Rivers receive, transport, and are reactors of terrestrial dissolved organic matter (DOM) and are highly influenced by changes in hydrological conditions and anthropogenic disturbances, but the effect of DOM composition on the dynamics of the bacterial community in rivers is poorly understood. We conducted a seasonal field sampling campaign at two eutrophic river mouth sites to examine how DOM composition influences the temporal dynamics of bacterial community networks, assembly processes, and DOM-bacteria associations. DOM composition and seasonal factors explained 34.7% of the variation in bacterial community composition, and 14.4% was explained purely by DOM composition where specific UV absorbance (SUVA254) as an indicator of aromaticity was the most important predictor. Significant correlations were observed between SUVA254 and the topological features of subnetworks of interspecies and DOM-bacteria associations, indicating that high DOM aromaticity results in more complex and connected networks of bacteria.
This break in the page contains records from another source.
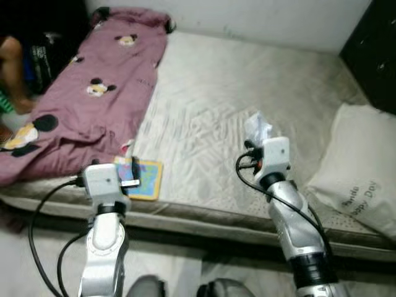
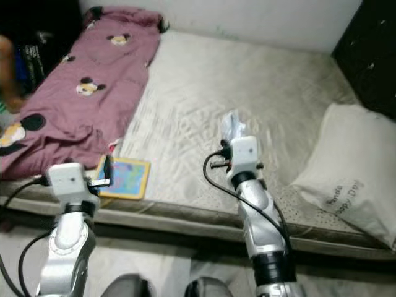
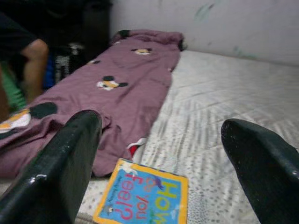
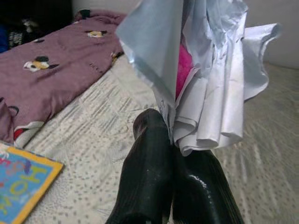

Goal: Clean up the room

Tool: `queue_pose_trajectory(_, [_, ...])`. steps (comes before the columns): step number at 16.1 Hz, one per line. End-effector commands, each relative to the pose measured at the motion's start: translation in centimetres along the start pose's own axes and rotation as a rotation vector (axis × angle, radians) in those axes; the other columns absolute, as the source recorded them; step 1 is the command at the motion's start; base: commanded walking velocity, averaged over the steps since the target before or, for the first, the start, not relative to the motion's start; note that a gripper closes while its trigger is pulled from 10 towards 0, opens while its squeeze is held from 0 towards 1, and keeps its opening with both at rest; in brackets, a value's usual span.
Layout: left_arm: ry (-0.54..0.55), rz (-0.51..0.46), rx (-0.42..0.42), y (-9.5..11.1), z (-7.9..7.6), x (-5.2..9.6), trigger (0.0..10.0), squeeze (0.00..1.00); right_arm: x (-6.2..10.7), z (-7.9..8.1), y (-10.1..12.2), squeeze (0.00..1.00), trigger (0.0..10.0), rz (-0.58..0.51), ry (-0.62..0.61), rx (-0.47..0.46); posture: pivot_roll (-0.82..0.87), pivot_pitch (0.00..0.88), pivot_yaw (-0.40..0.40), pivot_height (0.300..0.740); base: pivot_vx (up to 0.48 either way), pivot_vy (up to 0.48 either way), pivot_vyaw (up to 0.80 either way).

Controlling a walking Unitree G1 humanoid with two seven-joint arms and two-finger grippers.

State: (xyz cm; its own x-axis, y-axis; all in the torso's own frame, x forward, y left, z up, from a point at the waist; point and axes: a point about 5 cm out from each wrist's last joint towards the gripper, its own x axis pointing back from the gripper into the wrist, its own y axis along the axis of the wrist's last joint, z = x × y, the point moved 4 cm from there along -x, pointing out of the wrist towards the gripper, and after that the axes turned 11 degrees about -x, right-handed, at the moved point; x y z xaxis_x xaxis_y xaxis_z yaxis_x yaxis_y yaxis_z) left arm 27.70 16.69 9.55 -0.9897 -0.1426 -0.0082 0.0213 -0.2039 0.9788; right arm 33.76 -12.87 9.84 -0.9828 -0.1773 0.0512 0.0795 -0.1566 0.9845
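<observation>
A bare grey mattress [image 1: 247,93] lies against a white wall [image 1: 260,15]. A dark cabinet [image 1: 374,46] stands at its far right corner. At the left edge a person's arm [image 1: 13,74] shows beside the mattress.

Both silver arms reach forward, elbows bent. The left gripper [image 3: 159,154] is held level with its two black fingers [image 3: 60,172] spread wide apart. The right gripper [image 4: 175,154] is raised higher, its fingers [image 4: 145,177] pressed together and pinching crumpled paper [image 4: 210,79].
</observation>
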Motion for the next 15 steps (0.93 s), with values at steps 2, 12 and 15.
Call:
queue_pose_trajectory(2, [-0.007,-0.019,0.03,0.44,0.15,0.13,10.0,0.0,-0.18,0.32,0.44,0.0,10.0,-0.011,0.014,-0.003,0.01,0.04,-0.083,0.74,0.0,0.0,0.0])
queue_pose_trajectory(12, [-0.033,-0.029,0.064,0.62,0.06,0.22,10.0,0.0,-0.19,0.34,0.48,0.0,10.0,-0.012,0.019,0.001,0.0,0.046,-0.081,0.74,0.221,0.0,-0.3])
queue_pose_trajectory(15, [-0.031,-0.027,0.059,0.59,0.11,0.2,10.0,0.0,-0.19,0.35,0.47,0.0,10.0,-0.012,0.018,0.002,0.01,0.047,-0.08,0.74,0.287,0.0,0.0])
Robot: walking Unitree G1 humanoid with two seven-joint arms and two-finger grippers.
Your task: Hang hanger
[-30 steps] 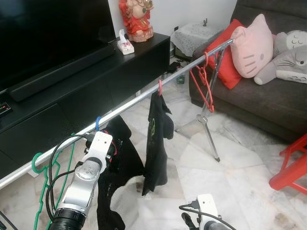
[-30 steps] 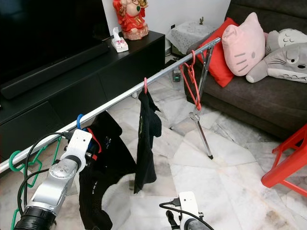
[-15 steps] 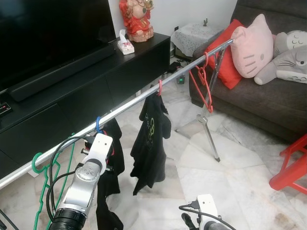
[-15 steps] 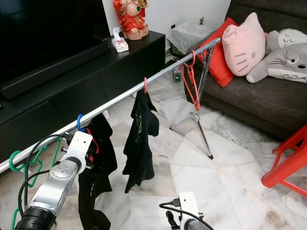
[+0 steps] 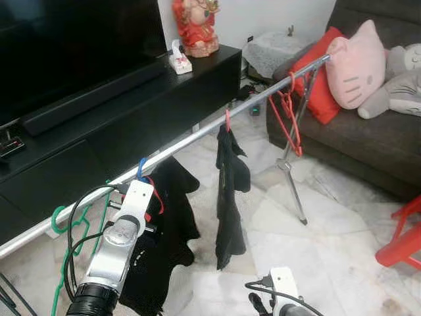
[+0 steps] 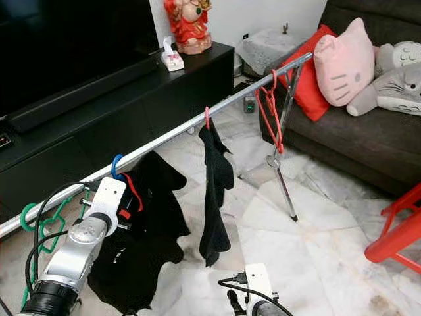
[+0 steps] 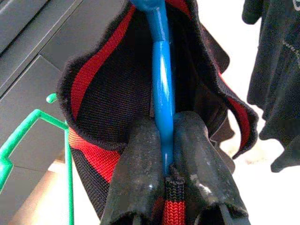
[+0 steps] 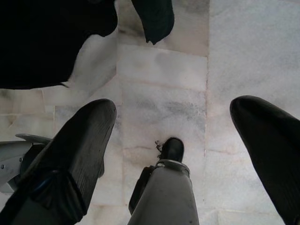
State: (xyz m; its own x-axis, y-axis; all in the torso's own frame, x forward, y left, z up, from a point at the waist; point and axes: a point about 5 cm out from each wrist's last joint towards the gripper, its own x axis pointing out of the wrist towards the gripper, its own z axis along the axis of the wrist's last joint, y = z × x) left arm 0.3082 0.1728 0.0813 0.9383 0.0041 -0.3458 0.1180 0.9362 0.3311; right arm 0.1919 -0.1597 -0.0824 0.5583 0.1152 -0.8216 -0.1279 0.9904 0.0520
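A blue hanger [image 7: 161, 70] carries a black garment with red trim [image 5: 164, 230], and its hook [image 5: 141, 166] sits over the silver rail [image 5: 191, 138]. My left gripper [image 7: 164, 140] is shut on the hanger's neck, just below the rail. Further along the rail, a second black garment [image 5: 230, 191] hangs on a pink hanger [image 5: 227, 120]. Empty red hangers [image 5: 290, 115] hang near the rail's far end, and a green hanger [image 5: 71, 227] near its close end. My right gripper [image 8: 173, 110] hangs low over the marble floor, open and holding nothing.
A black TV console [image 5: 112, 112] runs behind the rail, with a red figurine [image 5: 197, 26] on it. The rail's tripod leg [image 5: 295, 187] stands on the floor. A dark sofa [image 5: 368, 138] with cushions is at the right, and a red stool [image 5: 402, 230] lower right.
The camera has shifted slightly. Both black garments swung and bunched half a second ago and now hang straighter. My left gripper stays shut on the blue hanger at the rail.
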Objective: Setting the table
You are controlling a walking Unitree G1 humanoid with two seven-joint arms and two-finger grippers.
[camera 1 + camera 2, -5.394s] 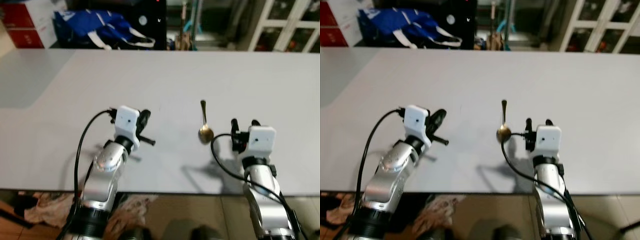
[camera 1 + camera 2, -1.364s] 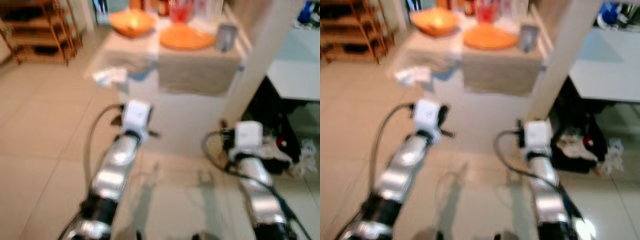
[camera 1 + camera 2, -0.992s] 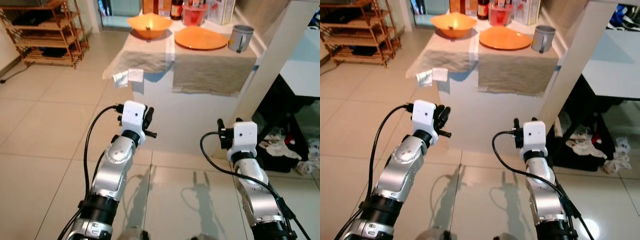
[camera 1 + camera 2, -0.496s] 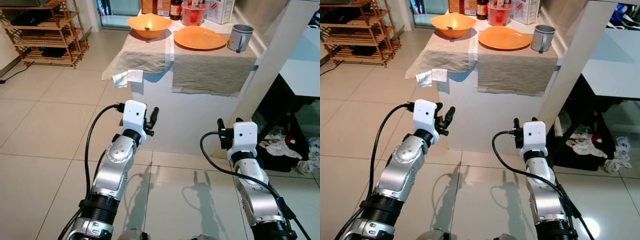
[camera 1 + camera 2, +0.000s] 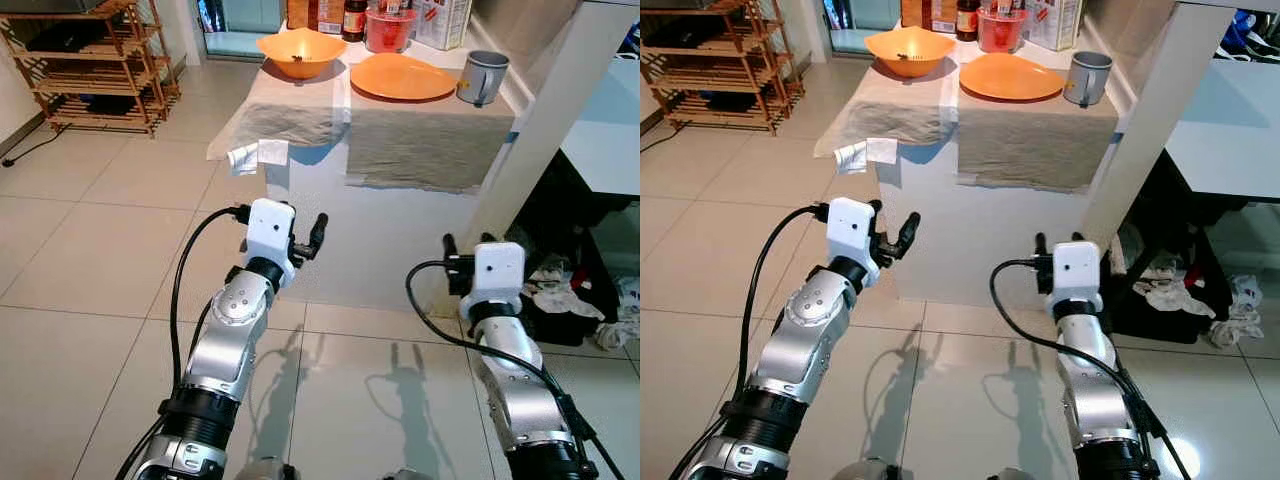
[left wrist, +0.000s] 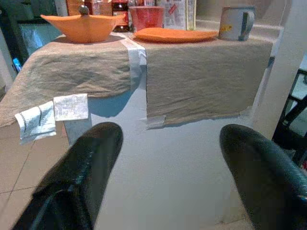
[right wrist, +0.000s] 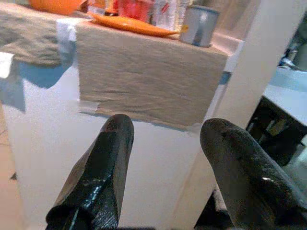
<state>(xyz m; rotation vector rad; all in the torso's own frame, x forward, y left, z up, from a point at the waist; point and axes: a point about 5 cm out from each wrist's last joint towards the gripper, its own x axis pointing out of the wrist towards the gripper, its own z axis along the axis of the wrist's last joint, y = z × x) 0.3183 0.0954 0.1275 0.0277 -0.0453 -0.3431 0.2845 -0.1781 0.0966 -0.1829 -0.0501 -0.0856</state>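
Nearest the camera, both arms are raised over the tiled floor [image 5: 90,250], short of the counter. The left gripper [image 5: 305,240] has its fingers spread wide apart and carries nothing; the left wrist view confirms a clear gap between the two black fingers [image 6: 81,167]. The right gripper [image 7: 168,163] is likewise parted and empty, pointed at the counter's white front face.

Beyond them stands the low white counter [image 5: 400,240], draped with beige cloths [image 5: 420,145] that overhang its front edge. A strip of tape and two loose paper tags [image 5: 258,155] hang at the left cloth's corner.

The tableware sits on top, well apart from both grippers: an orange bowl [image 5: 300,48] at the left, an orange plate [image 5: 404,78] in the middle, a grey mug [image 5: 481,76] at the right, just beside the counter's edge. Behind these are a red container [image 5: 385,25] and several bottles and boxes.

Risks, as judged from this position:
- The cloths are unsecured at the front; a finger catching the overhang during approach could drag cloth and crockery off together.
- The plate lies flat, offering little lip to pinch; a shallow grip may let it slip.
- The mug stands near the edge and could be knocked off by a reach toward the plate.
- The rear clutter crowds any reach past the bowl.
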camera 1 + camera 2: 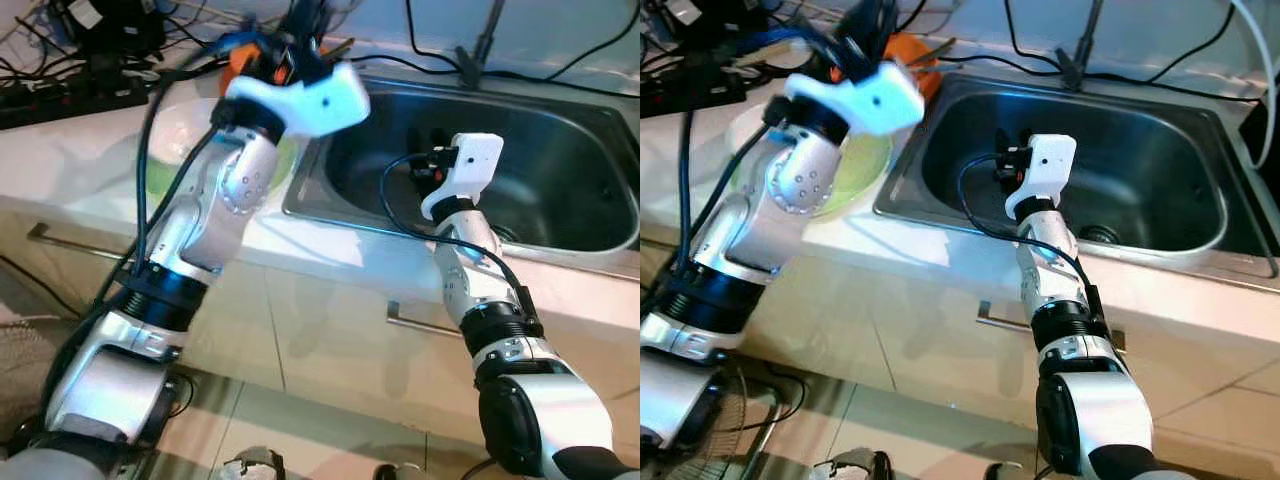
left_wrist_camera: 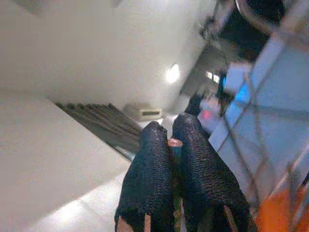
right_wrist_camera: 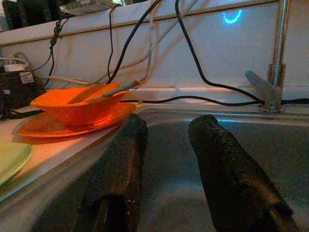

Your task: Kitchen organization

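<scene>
Two robot arms are raised at a stainless steel kitchen sink.
The right gripper is held spread above the basin; the left gripper, raised left near an orange bowl, is pinched on something small.

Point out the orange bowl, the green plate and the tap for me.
orange bowl [image 3: 77,107]: right wrist view, on its outer side wall.
green plate [image 3: 10,159]: right wrist view, on its top face near the rim.
tap [image 3: 279,43]: right wrist view, on the upright pipe.
</scene>
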You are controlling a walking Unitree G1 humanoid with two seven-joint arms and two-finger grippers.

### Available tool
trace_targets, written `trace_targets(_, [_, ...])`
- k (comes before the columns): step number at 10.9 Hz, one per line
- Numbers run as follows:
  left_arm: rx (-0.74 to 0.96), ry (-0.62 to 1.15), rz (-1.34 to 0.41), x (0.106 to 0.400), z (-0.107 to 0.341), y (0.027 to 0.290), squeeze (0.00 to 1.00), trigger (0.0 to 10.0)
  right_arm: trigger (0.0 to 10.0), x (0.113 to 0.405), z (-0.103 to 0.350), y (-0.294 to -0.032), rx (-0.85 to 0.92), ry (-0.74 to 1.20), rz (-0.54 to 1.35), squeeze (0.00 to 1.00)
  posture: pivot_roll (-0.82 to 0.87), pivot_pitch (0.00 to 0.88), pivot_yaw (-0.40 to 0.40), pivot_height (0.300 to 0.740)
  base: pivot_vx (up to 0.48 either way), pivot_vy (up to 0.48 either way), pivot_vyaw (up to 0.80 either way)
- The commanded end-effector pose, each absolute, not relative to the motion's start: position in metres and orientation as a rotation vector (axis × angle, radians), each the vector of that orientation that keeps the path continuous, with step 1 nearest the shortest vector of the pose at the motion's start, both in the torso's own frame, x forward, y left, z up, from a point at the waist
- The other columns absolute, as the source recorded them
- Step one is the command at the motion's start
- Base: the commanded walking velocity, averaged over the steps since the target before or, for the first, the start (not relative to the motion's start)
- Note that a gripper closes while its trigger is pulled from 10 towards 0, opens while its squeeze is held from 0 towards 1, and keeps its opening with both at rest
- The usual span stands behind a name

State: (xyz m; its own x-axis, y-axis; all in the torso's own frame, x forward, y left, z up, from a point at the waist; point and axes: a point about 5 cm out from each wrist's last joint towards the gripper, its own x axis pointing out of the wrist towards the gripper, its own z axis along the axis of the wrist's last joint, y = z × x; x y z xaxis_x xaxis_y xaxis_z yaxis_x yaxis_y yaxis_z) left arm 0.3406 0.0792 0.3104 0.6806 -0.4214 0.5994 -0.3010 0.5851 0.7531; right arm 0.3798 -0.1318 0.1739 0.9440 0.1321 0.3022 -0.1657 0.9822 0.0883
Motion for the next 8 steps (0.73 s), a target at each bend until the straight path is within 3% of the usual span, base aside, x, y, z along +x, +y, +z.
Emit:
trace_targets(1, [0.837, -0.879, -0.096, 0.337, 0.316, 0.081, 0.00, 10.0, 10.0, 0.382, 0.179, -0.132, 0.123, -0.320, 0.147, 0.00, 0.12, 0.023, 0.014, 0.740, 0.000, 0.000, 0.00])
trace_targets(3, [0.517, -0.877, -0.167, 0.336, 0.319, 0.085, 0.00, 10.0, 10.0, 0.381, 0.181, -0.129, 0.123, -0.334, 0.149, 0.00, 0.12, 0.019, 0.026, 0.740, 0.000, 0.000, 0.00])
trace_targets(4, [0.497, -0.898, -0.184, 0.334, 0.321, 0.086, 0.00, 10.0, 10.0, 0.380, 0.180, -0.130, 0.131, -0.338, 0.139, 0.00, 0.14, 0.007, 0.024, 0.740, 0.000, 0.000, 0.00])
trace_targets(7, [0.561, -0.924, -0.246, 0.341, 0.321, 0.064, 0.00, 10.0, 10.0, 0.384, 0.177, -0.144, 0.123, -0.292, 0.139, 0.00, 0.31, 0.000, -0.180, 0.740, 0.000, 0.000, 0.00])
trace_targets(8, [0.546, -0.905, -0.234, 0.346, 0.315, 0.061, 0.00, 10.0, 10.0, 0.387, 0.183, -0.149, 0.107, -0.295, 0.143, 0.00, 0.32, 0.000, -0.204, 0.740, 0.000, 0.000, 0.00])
The bipartite networks between bacterial taxa and DOM molecular formulae (identified by ultrahigh-resolution mass spectrometry) further revealed less specialized bacterial processing of DOM molecular formulae under the conditions of high water level and DOM aromaticity in summer than in winter. A shift in community assembly processes from stronger homogeneous selection in summer to higher stochasticity in winter correlated with changes in DOM composition, and more aromatic DOM was associated with greater similarity in bacterial community composition. Our results highlight the importance of DOM aromaticity as a predictor of the temporal dynamics of riverine bacterial community networks and assembly.